* _Description of the task_
Out of the lines below, please list those that hold the string "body".

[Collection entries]
=== Begin Enclosure ===

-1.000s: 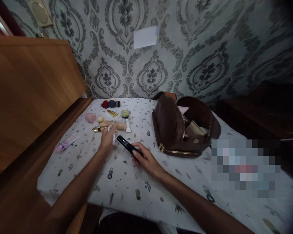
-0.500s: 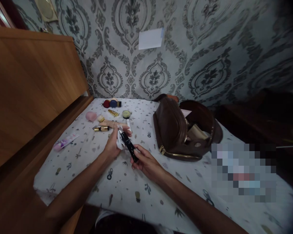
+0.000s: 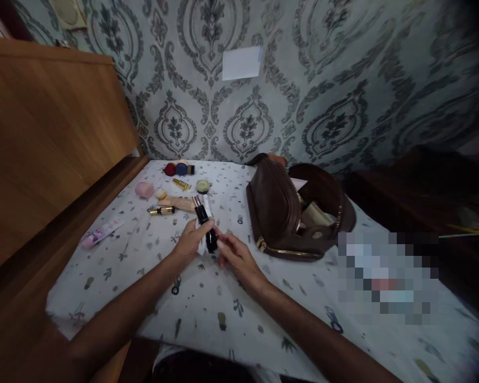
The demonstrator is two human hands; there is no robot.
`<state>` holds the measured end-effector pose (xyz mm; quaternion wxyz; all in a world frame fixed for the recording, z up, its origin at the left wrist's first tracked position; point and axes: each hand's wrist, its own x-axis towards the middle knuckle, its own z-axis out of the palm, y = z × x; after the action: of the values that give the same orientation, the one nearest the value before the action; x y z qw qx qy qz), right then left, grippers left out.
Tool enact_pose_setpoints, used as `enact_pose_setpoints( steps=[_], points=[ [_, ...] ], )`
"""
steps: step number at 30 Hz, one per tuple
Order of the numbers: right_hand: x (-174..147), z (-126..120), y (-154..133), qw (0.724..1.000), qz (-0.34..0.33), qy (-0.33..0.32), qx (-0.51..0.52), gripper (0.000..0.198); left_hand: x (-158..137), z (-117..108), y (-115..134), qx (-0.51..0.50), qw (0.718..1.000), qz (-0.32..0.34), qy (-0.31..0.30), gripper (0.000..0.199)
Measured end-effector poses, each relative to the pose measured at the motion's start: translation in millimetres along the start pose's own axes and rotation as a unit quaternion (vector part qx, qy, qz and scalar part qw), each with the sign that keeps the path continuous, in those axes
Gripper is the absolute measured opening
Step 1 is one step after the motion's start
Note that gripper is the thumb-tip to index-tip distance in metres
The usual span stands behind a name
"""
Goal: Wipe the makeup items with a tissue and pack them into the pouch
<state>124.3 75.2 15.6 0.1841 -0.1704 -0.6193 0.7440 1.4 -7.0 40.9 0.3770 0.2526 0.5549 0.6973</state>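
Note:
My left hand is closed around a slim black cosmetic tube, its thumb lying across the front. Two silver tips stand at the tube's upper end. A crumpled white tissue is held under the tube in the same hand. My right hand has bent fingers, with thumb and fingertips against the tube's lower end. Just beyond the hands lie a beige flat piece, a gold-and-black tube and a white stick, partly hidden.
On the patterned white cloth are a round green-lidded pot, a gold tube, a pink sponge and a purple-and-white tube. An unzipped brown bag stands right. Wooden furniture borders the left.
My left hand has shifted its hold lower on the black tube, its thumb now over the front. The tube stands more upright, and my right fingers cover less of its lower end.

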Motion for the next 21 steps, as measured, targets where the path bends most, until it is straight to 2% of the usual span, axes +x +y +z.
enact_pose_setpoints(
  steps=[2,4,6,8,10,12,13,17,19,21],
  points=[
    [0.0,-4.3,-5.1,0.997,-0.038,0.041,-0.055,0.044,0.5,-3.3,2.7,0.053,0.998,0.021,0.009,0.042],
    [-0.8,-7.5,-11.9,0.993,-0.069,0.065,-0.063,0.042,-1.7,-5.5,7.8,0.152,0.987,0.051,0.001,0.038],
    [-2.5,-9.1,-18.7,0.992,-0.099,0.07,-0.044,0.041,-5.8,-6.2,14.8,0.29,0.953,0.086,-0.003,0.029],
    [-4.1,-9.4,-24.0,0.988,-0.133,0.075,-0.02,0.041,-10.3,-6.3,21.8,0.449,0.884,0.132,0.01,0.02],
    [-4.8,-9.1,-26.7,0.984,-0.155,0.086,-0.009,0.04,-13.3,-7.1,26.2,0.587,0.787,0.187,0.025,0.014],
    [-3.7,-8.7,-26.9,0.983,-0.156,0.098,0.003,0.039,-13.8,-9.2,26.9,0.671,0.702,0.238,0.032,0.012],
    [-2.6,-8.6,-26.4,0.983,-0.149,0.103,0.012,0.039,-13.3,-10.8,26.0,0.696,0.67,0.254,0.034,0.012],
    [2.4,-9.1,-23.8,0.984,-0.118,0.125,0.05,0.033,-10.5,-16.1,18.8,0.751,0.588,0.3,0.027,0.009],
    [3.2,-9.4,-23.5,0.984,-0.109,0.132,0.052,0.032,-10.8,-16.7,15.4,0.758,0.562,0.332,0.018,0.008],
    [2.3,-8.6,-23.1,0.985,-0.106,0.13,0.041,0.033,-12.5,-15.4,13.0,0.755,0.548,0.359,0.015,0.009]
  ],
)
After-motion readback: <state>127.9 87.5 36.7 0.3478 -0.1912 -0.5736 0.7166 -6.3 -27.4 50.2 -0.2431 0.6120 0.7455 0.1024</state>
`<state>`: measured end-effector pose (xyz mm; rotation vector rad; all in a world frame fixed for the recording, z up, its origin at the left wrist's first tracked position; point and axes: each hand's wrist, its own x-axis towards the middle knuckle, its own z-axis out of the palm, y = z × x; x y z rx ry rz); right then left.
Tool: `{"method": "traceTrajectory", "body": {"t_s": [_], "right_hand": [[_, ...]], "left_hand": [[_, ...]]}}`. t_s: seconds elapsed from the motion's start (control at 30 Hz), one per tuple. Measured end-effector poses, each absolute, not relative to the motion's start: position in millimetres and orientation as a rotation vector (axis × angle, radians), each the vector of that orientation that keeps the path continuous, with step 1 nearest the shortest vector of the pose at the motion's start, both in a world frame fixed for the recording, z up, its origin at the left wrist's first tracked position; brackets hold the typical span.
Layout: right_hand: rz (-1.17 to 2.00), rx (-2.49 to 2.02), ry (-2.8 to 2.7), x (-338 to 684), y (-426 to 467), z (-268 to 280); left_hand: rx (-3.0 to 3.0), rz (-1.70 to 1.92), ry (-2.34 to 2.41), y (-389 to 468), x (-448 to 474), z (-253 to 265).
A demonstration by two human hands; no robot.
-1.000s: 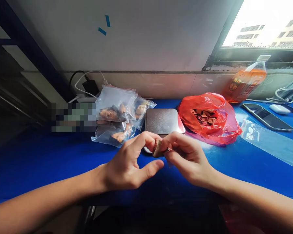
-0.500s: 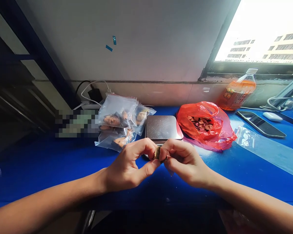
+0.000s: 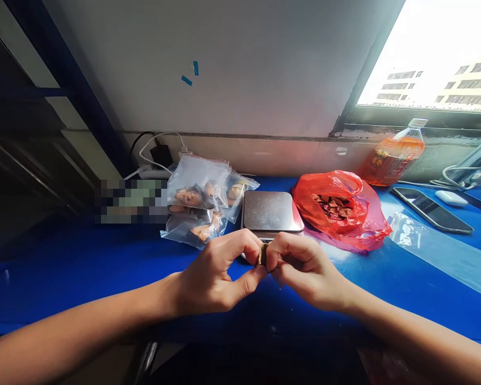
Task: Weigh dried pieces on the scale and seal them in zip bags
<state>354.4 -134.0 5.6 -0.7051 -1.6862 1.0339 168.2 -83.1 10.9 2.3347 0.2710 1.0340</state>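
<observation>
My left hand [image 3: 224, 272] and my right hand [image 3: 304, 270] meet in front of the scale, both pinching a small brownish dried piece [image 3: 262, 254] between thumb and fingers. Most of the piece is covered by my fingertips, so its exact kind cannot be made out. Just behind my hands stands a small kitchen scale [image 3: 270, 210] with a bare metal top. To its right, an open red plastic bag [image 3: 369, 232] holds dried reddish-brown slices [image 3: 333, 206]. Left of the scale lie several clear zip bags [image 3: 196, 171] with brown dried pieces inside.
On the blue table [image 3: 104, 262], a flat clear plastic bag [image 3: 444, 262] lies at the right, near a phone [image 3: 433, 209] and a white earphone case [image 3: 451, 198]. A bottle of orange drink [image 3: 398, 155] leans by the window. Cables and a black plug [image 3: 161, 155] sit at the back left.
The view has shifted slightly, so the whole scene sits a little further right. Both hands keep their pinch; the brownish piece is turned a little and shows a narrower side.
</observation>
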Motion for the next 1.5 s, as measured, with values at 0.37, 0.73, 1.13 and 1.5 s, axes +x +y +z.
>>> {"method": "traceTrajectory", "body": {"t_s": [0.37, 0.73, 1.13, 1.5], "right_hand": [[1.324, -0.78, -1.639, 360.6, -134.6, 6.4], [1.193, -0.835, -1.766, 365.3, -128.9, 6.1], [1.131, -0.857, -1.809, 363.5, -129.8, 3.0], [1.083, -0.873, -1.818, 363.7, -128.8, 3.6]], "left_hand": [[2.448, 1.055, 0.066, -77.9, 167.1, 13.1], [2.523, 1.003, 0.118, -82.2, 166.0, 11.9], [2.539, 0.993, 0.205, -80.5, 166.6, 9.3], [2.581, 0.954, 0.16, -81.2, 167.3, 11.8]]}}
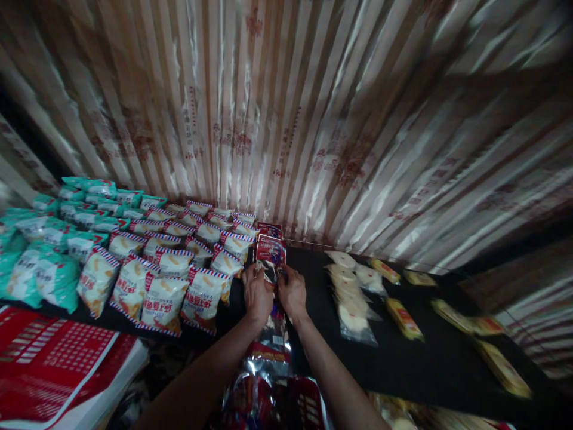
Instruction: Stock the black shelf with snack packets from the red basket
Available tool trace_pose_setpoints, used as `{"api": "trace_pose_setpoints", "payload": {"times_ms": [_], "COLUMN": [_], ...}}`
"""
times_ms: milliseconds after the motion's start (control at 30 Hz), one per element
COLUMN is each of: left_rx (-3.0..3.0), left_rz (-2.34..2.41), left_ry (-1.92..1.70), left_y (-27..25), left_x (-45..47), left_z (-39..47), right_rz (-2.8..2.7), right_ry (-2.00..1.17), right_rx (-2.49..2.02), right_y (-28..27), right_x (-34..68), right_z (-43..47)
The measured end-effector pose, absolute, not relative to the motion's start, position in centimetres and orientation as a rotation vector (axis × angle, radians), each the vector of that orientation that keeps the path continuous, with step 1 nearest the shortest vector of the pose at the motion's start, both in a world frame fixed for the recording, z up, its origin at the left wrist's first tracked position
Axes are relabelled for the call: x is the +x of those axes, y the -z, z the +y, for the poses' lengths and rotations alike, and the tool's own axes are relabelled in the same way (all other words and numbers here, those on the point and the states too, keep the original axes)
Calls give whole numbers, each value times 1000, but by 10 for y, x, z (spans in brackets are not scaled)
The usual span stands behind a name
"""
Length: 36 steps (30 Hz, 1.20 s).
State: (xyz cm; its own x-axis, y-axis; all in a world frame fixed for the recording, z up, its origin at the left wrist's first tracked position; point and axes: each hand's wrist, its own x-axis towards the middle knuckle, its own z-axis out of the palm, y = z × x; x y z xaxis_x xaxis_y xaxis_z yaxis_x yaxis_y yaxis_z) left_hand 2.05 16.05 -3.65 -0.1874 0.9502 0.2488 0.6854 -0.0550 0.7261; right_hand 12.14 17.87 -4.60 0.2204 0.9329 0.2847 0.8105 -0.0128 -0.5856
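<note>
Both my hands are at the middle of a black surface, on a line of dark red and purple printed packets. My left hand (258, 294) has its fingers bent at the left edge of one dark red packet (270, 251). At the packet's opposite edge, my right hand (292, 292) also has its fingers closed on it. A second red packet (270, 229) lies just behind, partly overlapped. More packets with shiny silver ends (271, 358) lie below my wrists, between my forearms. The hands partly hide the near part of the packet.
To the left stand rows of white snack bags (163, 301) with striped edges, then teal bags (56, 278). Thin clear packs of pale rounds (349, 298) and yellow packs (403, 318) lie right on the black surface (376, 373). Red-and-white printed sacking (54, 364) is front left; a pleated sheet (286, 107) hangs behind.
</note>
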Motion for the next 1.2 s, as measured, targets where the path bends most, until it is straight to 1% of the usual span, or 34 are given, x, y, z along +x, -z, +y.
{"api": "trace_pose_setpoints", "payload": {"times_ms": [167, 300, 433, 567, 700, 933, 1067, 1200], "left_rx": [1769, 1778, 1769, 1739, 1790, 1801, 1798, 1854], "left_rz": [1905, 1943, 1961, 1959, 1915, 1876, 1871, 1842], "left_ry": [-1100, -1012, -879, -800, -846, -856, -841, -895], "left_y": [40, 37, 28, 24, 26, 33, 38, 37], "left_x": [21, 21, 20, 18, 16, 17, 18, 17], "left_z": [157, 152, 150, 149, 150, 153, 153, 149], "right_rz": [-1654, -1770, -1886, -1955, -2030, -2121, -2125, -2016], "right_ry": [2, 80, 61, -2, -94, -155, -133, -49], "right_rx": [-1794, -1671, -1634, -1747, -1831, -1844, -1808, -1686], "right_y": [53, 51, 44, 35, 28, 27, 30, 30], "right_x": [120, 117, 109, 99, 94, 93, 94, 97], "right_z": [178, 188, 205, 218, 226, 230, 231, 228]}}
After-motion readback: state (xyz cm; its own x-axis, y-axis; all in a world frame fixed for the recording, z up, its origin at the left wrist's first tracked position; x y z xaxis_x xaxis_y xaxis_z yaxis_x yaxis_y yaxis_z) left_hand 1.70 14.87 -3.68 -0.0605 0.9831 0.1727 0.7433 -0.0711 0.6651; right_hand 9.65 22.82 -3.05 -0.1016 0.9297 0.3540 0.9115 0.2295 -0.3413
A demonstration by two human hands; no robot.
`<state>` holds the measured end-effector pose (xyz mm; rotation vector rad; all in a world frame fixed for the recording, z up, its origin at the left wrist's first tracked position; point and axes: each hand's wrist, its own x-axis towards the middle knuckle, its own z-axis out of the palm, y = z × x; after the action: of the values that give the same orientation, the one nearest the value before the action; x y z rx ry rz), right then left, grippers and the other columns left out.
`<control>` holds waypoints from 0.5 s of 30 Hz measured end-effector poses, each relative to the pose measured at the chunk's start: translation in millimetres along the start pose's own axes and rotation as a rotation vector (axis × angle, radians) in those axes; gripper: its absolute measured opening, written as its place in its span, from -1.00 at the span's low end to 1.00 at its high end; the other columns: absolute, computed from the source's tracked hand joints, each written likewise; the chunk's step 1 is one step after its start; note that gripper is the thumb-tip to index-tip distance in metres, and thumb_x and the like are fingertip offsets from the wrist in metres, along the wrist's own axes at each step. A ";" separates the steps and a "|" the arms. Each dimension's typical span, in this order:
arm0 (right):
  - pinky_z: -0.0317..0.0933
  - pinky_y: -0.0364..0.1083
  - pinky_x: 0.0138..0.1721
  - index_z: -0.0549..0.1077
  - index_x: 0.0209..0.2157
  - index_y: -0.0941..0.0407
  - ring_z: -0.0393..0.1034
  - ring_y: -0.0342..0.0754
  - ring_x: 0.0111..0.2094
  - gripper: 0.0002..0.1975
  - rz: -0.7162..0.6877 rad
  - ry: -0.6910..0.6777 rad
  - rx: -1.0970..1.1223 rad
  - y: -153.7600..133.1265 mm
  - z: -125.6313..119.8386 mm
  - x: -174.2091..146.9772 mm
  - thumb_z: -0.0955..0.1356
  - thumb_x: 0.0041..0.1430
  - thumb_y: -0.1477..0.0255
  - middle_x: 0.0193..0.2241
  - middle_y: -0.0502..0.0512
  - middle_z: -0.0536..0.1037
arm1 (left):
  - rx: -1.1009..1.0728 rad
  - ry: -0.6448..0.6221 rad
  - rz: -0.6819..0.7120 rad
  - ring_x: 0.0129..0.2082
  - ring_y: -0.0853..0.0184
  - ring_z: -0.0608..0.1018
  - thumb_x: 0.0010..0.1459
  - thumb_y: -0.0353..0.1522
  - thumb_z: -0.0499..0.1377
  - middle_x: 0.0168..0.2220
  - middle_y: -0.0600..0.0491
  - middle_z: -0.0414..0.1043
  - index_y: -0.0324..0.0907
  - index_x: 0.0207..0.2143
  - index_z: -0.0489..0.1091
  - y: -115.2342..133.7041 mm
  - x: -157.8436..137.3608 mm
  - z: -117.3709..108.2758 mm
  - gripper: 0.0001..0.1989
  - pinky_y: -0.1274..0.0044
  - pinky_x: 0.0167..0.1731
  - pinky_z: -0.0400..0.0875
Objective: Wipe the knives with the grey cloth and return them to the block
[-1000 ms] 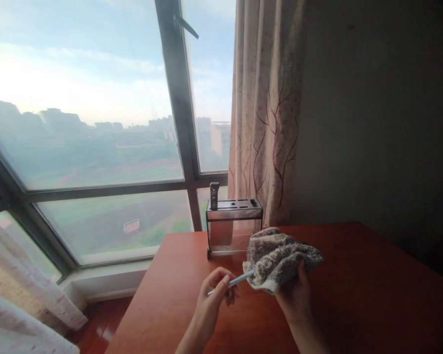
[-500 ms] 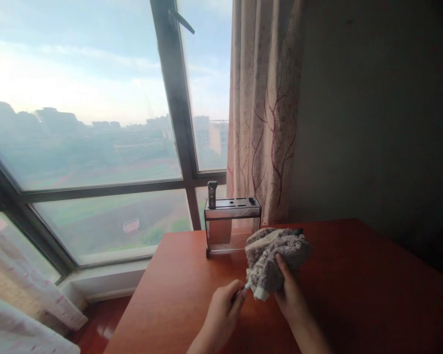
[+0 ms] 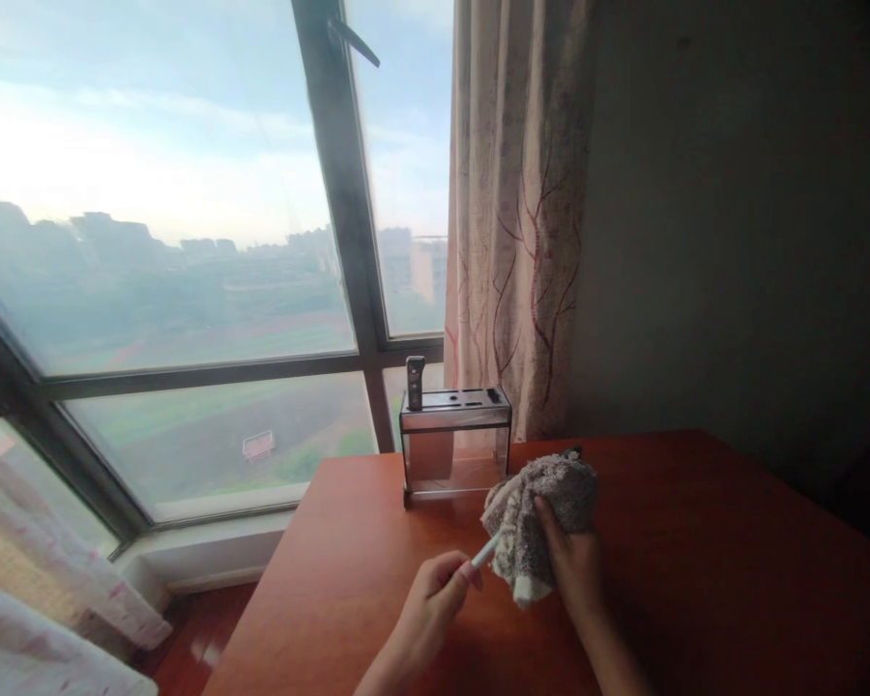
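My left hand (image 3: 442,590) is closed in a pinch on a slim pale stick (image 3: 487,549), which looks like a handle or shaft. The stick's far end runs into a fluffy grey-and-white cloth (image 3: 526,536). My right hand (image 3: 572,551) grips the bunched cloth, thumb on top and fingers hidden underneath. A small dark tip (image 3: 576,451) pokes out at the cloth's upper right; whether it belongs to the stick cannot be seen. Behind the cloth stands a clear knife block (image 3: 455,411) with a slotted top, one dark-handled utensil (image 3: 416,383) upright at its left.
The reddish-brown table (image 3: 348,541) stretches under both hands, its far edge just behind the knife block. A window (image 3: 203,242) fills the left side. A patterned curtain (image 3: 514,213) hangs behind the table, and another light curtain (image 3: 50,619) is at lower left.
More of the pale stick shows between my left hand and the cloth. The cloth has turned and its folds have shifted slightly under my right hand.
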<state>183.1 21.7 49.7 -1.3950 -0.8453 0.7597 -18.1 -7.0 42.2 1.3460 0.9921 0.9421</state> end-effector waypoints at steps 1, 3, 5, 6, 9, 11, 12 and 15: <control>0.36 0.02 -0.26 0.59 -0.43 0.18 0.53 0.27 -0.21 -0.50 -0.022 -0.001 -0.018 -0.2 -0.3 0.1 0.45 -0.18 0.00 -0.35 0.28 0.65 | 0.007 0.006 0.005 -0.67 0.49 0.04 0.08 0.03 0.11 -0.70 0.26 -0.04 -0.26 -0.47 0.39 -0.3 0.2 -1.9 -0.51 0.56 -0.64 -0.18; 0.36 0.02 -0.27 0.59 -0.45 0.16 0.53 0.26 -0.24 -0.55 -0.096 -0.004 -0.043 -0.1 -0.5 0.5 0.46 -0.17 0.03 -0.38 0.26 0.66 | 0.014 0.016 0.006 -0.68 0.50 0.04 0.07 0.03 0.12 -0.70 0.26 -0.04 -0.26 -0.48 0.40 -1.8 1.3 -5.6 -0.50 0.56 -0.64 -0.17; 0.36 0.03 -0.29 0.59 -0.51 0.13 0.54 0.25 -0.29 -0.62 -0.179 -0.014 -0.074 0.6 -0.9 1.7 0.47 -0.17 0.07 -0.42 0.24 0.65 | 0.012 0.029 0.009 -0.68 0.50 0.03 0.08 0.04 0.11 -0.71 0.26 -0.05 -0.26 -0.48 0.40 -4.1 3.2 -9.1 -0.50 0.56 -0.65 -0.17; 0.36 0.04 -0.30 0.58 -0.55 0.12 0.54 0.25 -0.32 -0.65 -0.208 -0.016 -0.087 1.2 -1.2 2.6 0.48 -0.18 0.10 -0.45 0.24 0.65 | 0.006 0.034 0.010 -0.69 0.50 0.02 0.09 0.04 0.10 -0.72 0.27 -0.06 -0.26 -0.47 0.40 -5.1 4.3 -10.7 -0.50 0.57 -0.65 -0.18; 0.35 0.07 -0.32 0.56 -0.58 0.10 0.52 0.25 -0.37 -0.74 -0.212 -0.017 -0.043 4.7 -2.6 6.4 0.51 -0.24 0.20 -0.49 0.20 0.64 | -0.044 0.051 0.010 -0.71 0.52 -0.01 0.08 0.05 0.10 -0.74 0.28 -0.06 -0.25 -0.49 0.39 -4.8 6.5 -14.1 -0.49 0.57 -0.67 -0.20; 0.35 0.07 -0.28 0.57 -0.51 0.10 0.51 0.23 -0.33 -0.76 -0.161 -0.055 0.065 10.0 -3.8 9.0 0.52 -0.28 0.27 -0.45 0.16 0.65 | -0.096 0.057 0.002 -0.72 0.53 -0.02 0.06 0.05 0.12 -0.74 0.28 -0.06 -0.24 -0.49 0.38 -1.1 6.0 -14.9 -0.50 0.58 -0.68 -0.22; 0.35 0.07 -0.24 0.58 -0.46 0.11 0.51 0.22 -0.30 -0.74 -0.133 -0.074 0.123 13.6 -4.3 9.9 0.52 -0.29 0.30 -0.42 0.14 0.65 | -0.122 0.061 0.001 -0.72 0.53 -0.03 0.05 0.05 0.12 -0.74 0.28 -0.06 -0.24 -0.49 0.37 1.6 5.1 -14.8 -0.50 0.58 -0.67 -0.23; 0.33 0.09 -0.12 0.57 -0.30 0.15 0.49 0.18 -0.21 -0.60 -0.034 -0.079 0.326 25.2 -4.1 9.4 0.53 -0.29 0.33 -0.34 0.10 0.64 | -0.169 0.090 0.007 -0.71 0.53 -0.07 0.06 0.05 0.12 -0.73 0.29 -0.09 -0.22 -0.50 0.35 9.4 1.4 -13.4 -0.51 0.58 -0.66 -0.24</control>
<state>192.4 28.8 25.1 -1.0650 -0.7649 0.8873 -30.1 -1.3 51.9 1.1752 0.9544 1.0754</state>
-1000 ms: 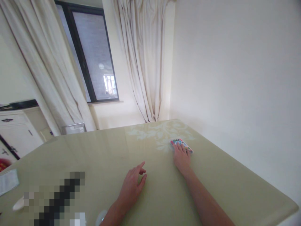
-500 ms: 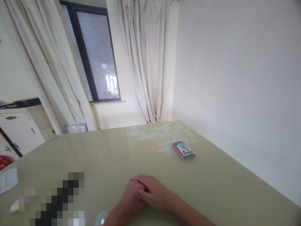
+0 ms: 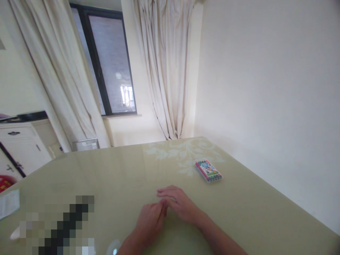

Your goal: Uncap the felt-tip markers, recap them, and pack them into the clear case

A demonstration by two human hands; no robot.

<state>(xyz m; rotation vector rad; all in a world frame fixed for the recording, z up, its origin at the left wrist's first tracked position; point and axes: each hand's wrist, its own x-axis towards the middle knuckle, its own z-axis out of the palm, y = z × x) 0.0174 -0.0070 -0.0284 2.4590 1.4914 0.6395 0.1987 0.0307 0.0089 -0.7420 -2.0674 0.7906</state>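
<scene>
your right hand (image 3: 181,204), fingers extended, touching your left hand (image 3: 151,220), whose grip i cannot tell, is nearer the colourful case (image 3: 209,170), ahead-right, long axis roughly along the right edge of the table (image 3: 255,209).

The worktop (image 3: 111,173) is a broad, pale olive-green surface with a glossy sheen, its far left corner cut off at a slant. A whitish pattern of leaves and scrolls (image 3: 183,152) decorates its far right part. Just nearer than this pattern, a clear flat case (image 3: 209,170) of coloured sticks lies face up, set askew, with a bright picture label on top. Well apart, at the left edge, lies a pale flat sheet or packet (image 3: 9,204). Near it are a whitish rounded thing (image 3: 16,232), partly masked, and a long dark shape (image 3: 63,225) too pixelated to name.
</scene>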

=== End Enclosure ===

* _Answer to this problem_
Tool: `{"method": "traceTrajectory", "body": {"t_s": [_], "right_hand": [[_, ...]], "left_hand": [[_, ...]]}}`. t_s: seconds elapsed from the motion's start (control at 30 Hz), one per tuple. Measured end-effector poses, each absolute, not relative to the motion's start: position in millimetres and orientation as a rotation vector (axis × angle, radians), each the vector of that orientation that keeps the path continuous, with step 1 nearest the shortest vector of the pose at the motion's start, both in a world frame fixed for the recording, z up, its origin at the left wrist's first tracked position; brackets hold the typical span.
>>> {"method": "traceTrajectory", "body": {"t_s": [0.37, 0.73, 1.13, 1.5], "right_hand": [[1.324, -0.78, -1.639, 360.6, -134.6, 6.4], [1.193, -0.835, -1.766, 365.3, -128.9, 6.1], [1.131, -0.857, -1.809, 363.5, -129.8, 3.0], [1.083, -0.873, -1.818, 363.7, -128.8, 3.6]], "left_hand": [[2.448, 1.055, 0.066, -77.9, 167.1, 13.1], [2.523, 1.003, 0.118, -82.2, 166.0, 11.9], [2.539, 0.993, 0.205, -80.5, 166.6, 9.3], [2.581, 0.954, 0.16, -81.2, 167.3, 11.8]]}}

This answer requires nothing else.